* [AIM OF THE TASK]: Consider the entries given below. Count the lines that include "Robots" and give only the count.

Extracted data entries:
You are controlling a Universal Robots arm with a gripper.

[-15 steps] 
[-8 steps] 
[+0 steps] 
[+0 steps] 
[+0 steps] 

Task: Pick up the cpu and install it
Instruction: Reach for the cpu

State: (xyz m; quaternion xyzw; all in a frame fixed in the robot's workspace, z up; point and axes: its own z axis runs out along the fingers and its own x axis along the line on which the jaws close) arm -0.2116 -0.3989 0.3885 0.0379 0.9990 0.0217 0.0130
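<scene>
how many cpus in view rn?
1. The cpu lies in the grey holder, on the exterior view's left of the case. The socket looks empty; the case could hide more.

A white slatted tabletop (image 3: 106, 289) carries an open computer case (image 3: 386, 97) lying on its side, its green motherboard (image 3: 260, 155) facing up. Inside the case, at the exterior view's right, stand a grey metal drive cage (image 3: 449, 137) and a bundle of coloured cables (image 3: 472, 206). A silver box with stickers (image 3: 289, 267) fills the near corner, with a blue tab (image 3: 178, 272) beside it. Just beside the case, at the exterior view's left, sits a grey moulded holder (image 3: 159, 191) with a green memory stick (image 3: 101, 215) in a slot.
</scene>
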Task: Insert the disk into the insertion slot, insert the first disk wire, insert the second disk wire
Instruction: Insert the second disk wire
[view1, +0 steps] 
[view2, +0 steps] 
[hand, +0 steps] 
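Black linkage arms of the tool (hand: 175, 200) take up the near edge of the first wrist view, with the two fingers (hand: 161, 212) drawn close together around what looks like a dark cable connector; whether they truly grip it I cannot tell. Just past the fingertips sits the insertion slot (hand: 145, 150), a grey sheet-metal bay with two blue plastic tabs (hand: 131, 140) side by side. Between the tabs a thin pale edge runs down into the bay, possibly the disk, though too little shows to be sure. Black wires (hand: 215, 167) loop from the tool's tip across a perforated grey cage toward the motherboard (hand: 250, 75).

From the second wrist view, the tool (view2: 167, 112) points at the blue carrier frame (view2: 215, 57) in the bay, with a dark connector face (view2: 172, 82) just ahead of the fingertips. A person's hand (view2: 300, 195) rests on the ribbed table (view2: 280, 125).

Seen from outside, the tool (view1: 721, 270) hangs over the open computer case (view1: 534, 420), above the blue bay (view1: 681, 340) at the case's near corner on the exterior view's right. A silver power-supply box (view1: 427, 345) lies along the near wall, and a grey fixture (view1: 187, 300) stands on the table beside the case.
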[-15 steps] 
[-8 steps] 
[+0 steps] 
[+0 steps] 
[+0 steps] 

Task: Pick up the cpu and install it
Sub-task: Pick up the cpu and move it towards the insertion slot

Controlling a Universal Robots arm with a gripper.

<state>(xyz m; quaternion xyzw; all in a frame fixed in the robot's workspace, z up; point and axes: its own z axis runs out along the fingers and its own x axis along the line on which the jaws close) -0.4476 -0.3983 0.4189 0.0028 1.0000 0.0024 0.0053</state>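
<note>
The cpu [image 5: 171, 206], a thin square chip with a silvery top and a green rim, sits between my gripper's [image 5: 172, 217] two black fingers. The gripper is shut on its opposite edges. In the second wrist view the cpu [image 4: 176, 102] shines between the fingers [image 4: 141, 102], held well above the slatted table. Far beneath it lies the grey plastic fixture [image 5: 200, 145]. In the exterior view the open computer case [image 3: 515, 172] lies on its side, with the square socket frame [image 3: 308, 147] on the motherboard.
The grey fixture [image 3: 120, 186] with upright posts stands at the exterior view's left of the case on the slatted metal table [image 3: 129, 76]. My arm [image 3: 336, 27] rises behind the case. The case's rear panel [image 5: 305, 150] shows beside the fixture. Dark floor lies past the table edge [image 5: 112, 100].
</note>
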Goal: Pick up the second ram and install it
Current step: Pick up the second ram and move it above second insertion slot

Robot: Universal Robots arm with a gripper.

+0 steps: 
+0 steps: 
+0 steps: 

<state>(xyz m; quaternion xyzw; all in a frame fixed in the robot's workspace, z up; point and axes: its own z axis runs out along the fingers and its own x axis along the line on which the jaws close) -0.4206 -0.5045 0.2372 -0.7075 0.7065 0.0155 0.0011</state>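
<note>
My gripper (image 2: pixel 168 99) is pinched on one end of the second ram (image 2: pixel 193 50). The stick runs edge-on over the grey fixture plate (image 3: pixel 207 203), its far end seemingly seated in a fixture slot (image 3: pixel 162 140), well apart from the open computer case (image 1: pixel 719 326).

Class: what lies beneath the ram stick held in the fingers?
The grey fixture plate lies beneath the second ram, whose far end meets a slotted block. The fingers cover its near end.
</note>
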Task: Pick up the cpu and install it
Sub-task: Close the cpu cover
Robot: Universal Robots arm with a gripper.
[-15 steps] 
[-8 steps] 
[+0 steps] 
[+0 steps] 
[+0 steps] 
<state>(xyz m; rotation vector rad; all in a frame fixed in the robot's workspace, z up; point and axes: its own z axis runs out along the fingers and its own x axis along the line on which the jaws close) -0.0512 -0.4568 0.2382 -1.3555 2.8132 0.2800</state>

* [WRITTEN RESPONSE]: 4